→ **Problem to work on**
Give back exactly the lines of the data below, starting with the line that has "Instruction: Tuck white" and going on through the line that has "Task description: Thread".
=-=-=-=-=
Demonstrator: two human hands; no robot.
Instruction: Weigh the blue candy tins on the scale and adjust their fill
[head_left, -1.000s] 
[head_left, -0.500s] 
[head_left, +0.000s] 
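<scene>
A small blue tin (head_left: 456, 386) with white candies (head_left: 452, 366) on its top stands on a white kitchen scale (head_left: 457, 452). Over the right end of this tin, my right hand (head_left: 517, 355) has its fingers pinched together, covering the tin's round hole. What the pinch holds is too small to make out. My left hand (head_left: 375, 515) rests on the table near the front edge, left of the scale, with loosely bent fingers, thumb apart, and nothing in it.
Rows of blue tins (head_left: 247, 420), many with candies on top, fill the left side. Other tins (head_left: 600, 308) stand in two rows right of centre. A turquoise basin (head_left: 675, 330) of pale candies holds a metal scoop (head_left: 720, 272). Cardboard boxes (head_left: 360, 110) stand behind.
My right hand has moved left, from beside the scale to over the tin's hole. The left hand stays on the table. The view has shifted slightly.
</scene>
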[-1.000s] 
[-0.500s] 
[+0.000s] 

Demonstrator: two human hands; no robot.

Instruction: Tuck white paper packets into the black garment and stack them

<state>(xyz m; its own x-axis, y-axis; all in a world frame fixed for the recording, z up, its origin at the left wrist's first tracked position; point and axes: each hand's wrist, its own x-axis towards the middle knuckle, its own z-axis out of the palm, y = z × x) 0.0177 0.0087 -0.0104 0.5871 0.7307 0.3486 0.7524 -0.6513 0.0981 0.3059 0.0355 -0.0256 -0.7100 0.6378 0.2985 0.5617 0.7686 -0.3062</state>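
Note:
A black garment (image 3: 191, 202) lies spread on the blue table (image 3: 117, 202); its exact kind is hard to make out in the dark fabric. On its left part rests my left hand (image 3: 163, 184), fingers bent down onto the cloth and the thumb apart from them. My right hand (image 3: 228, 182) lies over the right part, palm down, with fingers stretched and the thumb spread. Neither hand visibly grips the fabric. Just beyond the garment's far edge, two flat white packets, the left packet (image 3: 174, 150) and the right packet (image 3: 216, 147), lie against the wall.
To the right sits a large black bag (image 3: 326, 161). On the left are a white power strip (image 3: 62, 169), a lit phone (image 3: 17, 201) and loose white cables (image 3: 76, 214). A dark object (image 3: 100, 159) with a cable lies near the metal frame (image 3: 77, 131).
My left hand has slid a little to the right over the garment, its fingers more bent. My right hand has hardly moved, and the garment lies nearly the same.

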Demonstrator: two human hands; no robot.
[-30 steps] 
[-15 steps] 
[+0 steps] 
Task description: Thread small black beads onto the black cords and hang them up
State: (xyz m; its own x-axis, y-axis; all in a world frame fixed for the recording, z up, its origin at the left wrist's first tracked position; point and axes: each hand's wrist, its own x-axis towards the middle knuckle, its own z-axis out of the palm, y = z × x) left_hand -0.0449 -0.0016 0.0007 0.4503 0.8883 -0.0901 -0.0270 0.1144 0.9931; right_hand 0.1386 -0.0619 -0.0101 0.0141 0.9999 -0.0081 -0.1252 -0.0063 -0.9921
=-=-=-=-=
→ **Response to this exercise**
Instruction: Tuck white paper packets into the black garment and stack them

<state>(xyz m; its own x-axis, y-axis; all in a world frame fixed for the recording, z up, its origin at the left wrist's first tracked position; point and axes: each hand's wrist, its own x-axis towards the middle knuckle, its own z-axis out of the palm, y = z × x) 0.0177 0.0087 -0.0104 0.5871 0.7307 0.3486 0.7524 -0.6513 0.0981 0.3059 0.0355 -0.0256 -0.7100 0.6378 0.2985 0.5617 0.7686 -0.3062</state>
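Note:
A black garment (image 3: 191, 202) lies spread on the blue table (image 3: 117, 202); its exact kind is hard to make out in the dark fabric. On its left part rests my left hand (image 3: 163, 184), fingers bent down onto the cloth and the thumb apart from them. My right hand (image 3: 228, 182) lies over the right part, palm down, with fingers stretched and the thumb spread. Neither hand visibly grips the fabric. Just beyond the garment's far edge, two flat white packets, the left packet (image 3: 174, 150) and the right packet (image 3: 216, 147), lie against the wall.
To the right sits a large black bag (image 3: 326, 161). On the left are a white power strip (image 3: 62, 169), a lit phone (image 3: 17, 201) and loose white cables (image 3: 76, 214). A dark object (image 3: 100, 159) with a cable lies near the metal frame (image 3: 77, 131).
My left hand has slid a little to the right over the garment, its fingers more bent. My right hand has hardly moved, and the garment lies nearly the same.
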
Demonstrator: two human hands; no robot.
[-30 steps] 
[-15 steps] 
[+0 steps] 
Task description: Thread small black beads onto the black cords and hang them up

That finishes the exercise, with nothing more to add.